WORK TO BE COMPLETED>
Extract the text of every entry below exactly; leave images out.

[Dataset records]

-*-*-

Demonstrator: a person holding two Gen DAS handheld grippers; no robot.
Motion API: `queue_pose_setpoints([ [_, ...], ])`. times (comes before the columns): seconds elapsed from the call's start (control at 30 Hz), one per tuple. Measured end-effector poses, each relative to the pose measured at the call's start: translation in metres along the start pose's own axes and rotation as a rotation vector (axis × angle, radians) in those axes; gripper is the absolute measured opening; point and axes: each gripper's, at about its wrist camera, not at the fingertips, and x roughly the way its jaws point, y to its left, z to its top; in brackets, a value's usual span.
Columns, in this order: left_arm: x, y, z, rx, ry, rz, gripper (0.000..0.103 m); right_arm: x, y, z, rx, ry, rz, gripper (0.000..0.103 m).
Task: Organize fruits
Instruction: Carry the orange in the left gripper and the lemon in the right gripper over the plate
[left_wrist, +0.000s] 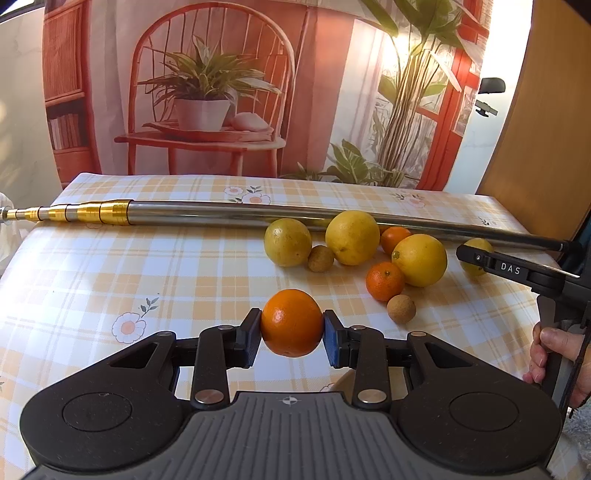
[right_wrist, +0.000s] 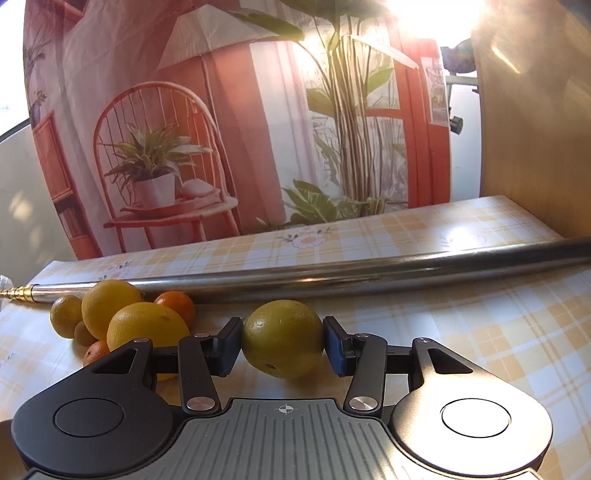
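left gripper (left_wrist: 291, 334) clamped on round orange (left_wrist: 291, 323) | right gripper (right_wrist: 282, 341) clamped on yellow-green lemon (right_wrist: 282, 338) | we see fruit pile (left_wrist: 351, 254) beyond the left one, before long steel pole (left_wrist: 240, 214)

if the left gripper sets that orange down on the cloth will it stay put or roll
The orange is round, so it would probably roll once the left gripper lets go. The tablecloth looks smooth, offering little to stop it. Its skin looks firm, likely not fragile.

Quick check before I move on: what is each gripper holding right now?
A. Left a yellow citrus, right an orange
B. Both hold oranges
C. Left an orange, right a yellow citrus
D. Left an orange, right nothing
C: the left gripper is clamped on an orange, and the right gripper pinches a yellow citrus between its pads.
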Motion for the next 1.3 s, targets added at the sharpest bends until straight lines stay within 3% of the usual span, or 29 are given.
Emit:
queue_pose_setpoints([
  [0.27,-0.025,-0.007,-0.001,0.037,-0.057,-0.017,0.037,-0.036,0.013,-0.002,0.008,-0.026,0.05,0.044],
  [0.43,-0.018,-0.009,-0.008,0.034,-0.031,-0.039,0.037,-0.048,0.025,-0.011,-0.057,-0.002,0.041,0.044],
  [0.5,-0.014,-0.002,-0.012,-0.003,-0.037,-0.067,0.037,-0.052,0.027,-0.014,-0.046,-0.003,0.053,0.044],
  [0.6,-0.011,0.017,-0.008,-0.059,-0.009,-0.05,0.037,-0.06,0.031,-0.015,-0.042,-0.011,0.064,0.044],
  [0.77,-0.019,0.065,-0.005,-0.222,0.013,-0.056,0.037,-0.066,0.034,-0.02,-0.049,-0.009,0.079,0.044],
  [0.97,-0.004,0.064,-0.022,-0.287,0.095,-0.117,0.038,-0.067,0.035,-0.024,-0.028,0.0,0.088,0.044],
  [1.07,0.001,0.056,-0.026,-0.263,0.108,-0.137,0.043,-0.07,0.037,-0.025,-0.04,0.0,0.094,0.044],
  [1.3,0.018,0.047,-0.03,-0.219,0.134,-0.096,0.041,-0.071,0.037,-0.027,-0.02,0.005,0.095,0.044],
])
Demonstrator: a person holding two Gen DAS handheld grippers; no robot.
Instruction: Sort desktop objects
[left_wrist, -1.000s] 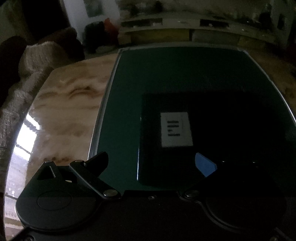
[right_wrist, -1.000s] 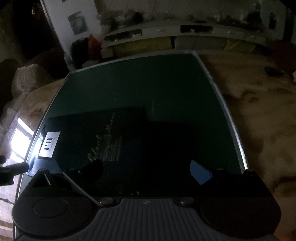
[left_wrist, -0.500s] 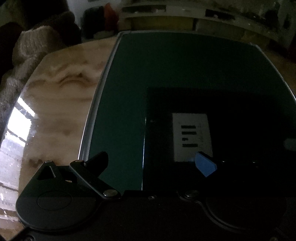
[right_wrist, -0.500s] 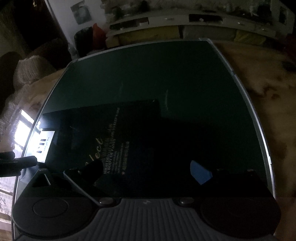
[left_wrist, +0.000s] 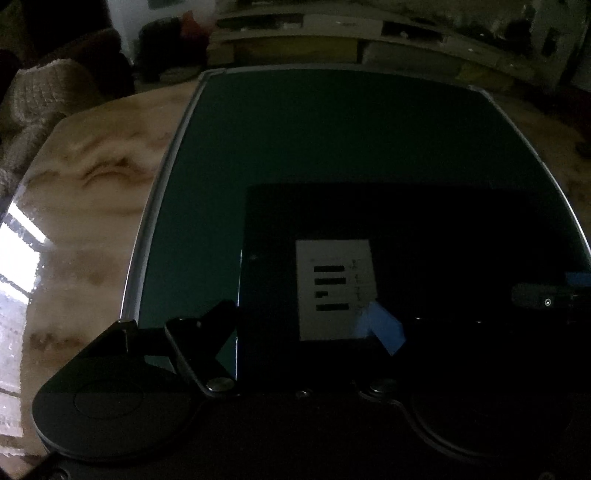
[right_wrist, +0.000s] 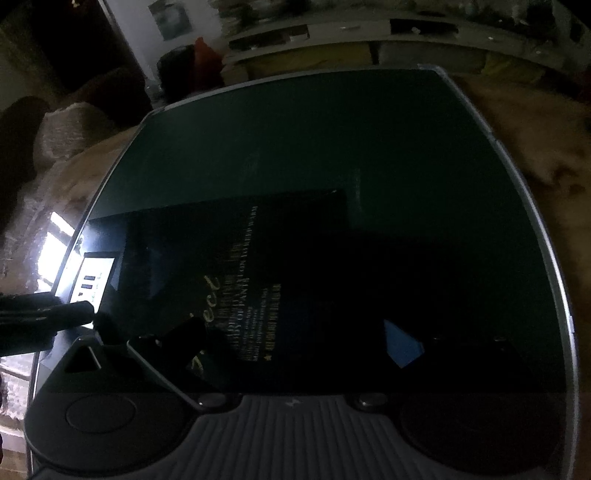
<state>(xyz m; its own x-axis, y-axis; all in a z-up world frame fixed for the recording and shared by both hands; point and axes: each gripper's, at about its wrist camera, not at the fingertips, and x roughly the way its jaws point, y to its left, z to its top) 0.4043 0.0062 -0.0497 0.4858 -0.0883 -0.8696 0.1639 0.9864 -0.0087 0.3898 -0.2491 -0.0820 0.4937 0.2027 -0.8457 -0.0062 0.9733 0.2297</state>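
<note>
A flat black package (left_wrist: 424, 236) with a white label (left_wrist: 336, 288) lies on the near part of a dark green mat (left_wrist: 332, 129). In the right wrist view the same package (right_wrist: 229, 258) shows gold lettering, with its label (right_wrist: 90, 282) at the left edge. My left gripper (left_wrist: 299, 325) is open, its fingers low over the package's near left corner and label. My right gripper (right_wrist: 295, 339) is open over the package's near edge. The left gripper's finger shows in the right wrist view (right_wrist: 48, 314), and the right gripper's finger in the left wrist view (left_wrist: 546, 295).
The mat has a silver rim (left_wrist: 147, 236) and lies on a glossy marble table (left_wrist: 74, 206). A knitted cushion (left_wrist: 40, 99) sits beyond the table's left edge. Shelves (right_wrist: 369, 33) run along the back wall. Marble also shows right of the mat (right_wrist: 546, 155).
Both grippers have come lower and closer over the package. The left gripper's fingers now reach the label, and the right gripper's finger has come into the left wrist view.
</note>
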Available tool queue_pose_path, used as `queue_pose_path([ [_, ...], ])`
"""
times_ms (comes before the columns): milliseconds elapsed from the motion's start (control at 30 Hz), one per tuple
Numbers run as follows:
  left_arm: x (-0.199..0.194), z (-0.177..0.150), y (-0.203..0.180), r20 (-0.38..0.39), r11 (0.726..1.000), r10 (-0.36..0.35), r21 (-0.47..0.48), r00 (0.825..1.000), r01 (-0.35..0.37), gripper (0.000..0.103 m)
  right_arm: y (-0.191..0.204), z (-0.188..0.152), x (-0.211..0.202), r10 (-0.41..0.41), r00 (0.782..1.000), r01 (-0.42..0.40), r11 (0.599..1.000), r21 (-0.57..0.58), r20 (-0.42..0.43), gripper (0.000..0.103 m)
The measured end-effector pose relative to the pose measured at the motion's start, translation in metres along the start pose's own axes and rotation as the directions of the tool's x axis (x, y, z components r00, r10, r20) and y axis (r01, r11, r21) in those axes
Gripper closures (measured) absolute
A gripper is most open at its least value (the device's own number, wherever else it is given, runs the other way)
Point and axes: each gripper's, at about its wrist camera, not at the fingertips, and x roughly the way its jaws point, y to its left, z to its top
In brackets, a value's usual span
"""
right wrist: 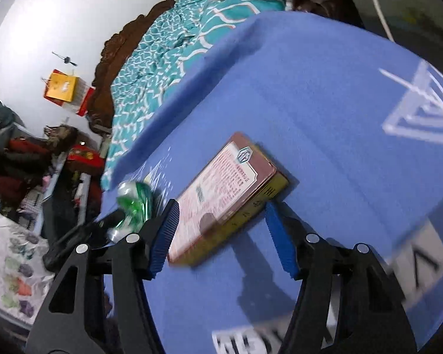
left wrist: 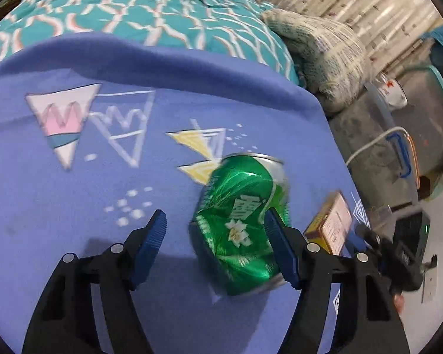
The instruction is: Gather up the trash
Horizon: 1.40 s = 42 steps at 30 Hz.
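A dented green can (left wrist: 245, 224) is seen lying on the blue patterned cloth (left wrist: 73, 206) that covers the surface, just beside the inner face of one blue finger (left wrist: 280, 250) of the left gripper (left wrist: 215, 247), whose fingers are spread wide and grasp nothing. A flat box (right wrist: 224, 197) with a printed label is laid on the same cloth, its near end between the parted fingers of the right gripper (right wrist: 221, 236); whether it is touched cannot be told. A bed with a teal quilt (left wrist: 150, 6) is seen beyond the cloth.
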Motion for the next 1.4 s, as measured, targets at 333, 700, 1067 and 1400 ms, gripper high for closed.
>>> queue_pose_path([
  [333,0.025,-0.048,-0.066,-0.039,0.990,-0.056,0.124,0.998,0.060,0.084,0.073,-0.033,0.033,-0.161,0.987,0.155,0.927,-0.341,0.011,0.028],
  [700,-0.032,-0.122,-0.050,0.001,0.998,-0.050,0.037,0.999,0.050,0.086,0.089,-0.085,-0.010,-0.114,0.993,0.081,0.858,-0.508,-0.034,0.081],
  [1067,-0.083,-0.144,-0.031,0.086,0.999,-0.034,-0.015,0.996,0.035,0.086,0.052,-0.079,-0.029,-0.161,0.986,0.134,0.913,-0.386,-0.040,0.080],
  [1400,-0.093,-0.153,-0.009,0.097,0.995,-0.080,-0.051,0.992,0.085,0.086,0.113,-0.063,0.029,-0.325,0.941,0.332,0.825,-0.457,0.096,0.010],
])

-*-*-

TASK SOLUTION>
Demonstrator: a person holding two Gen DAS handheld grippers; no robot.
Motion API: `queue_pose_setpoints([ [_, ...], ])`. times (comes before the columns): seconds elapsed from the call's start (control at 30 Hz), one per tuple. Measured end-effector poses, each relative to the pose measured at the call's start: translation in metres along the start pose's own axes and rotation as a rotation vector (axis × angle, radians) in those axes; gripper is the absolute measured opening; point and axes: each gripper's, at about its wrist camera, not at the fingertips, and x roughly the way its jaws point, y to its left, z to its top; in brackets, a value's usual span.
Columns, in this order: left_arm: x, y, z, rx, ry, rz, gripper (0.000..0.103 m); right_arm: x, y, z, rx, ry, rz, gripper (0.000..0.103 m).
Task: Organize fruits
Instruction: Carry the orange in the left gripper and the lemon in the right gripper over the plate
[left_wrist, +0.000s] 
[right_wrist, +0.000s] 
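left gripper (left_wrist: 291, 334) clamped on round orange (left_wrist: 291, 323) | right gripper (right_wrist: 282, 341) clamped on yellow-green lemon (right_wrist: 282, 338) | we see fruit pile (left_wrist: 351, 254) beyond the left one, before long steel pole (left_wrist: 240, 214)

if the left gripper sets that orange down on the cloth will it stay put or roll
The orange is round, so it would probably roll once the left gripper lets go. The tablecloth looks smooth, offering little to stop it. Its skin looks firm, likely not fragile.

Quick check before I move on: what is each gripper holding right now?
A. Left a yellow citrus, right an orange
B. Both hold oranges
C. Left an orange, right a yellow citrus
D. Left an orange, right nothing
C: the left gripper is clamped on an orange, and the right gripper pinches a yellow citrus between its pads.
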Motion for the next 1.3 s, targets added at the sharpest bends until straight lines stay within 3% of the usual span, or 29 are given.
Emit:
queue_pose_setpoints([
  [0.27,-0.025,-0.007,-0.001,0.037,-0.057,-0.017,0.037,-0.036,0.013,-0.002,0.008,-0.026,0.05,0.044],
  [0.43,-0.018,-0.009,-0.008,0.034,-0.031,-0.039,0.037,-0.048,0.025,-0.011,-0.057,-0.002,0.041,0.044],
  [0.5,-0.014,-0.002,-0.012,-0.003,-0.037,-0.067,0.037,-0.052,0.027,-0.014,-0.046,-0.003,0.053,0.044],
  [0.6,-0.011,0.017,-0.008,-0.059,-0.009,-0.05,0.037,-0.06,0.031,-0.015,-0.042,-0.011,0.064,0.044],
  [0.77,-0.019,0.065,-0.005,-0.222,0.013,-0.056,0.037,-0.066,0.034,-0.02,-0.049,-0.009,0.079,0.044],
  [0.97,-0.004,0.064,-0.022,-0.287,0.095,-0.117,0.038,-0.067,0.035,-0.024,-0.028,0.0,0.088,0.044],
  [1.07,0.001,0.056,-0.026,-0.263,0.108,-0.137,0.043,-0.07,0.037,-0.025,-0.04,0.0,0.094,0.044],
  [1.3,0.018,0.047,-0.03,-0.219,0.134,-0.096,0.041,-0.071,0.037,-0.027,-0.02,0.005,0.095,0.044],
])
Demonstrator: a person holding two Gen DAS handheld grippers; no robot.
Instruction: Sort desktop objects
[left_wrist, -1.000s] 
[right_wrist, -1.000s] 
[left_wrist, -0.500s] 
[right_wrist, -0.500s] 
[left_wrist, +0.000s] 
[right_wrist, +0.000s] 
<state>(xyz m; its own x-axis, y-axis; all in a z-up world frame fixed for the recording and shared by both hands; point and axes: each gripper's, at about its wrist camera, not at the fingertips, and x roughly the way its jaws point, y to its left, z to its top) 0.4043 0.0062 -0.0497 0.4858 -0.0883 -0.8696 0.1639 0.9864 -0.0087 0.3898 -0.2491 -0.0820 0.4937 0.2027 -0.8457 -0.0062 0.9733 0.2297</state>
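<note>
A flat black package (left_wrist: 424, 236) with a white label (left_wrist: 336, 288) lies on the near part of a dark green mat (left_wrist: 332, 129). In the right wrist view the same package (right_wrist: 229, 258) shows gold lettering, with its label (right_wrist: 90, 282) at the left edge. My left gripper (left_wrist: 299, 325) is open, its fingers low over the package's near left corner and label. My right gripper (right_wrist: 295, 339) is open over the package's near edge. The left gripper's finger shows in the right wrist view (right_wrist: 48, 314), and the right gripper's finger in the left wrist view (left_wrist: 546, 295).
The mat has a silver rim (left_wrist: 147, 236) and lies on a glossy marble table (left_wrist: 74, 206). A knitted cushion (left_wrist: 40, 99) sits beyond the table's left edge. Shelves (right_wrist: 369, 33) run along the back wall. Marble also shows right of the mat (right_wrist: 546, 155).
Both grippers have come lower and closer over the package. The left gripper's fingers now reach the label, and the right gripper's finger has come into the left wrist view.
</note>
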Available tool queue_pose_path, used as `queue_pose_path([ [_, ...], ])`
"""
times_ms (comes before the columns): milliseconds elapsed from the motion's start (control at 30 Hz), one per tuple
Numbers run as follows:
  left_arm: x (-0.199..0.194), z (-0.177..0.150), y (-0.203..0.180), r20 (-0.38..0.39), r11 (0.726..1.000), r10 (-0.36..0.35), r21 (-0.47..0.48), r00 (0.825..1.000), r01 (-0.35..0.37), gripper (0.000..0.103 m)
  right_arm: y (-0.191..0.204), z (-0.188..0.152), x (-0.211..0.202), r10 (-0.41..0.41), r00 (0.782..1.000), r01 (-0.42..0.40), r11 (0.599..1.000), r21 (-0.57..0.58), r20 (-0.42..0.43), gripper (0.000..0.103 m)
The measured end-effector pose relative to the pose measured at the motion's start, translation in metres along the start pose's own axes and rotation as the directions of the tool's x axis (x, y, z components r00, r10, r20) and y axis (r01, r11, r21) in those axes
Gripper closures (measured) absolute
A gripper is most open at its least value (the device's own number, wherever else it is given, runs the other way)
Point and axes: each gripper's, at about its wrist camera, not at the fingertips, and x roughly the way its jaws point, y to its left, z to its top
In brackets, a value's usual span
"""
right wrist: 
left wrist: 
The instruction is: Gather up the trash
Horizon: 1.40 s = 42 steps at 30 Hz.
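A dented green can (left wrist: 245, 224) is seen lying on the blue patterned cloth (left wrist: 73, 206) that covers the surface, just beside the inner face of one blue finger (left wrist: 280, 250) of the left gripper (left wrist: 215, 247), whose fingers are spread wide and grasp nothing. A flat box (right wrist: 224, 197) with a printed label is laid on the same cloth, its near end between the parted fingers of the right gripper (right wrist: 221, 236); whether it is touched cannot be told. A bed with a teal quilt (left wrist: 150, 6) is seen beyond the cloth.
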Motion for the next 1.4 s, as measured, targets at 333, 700, 1067 and 1400 ms, gripper high for closed.
>>> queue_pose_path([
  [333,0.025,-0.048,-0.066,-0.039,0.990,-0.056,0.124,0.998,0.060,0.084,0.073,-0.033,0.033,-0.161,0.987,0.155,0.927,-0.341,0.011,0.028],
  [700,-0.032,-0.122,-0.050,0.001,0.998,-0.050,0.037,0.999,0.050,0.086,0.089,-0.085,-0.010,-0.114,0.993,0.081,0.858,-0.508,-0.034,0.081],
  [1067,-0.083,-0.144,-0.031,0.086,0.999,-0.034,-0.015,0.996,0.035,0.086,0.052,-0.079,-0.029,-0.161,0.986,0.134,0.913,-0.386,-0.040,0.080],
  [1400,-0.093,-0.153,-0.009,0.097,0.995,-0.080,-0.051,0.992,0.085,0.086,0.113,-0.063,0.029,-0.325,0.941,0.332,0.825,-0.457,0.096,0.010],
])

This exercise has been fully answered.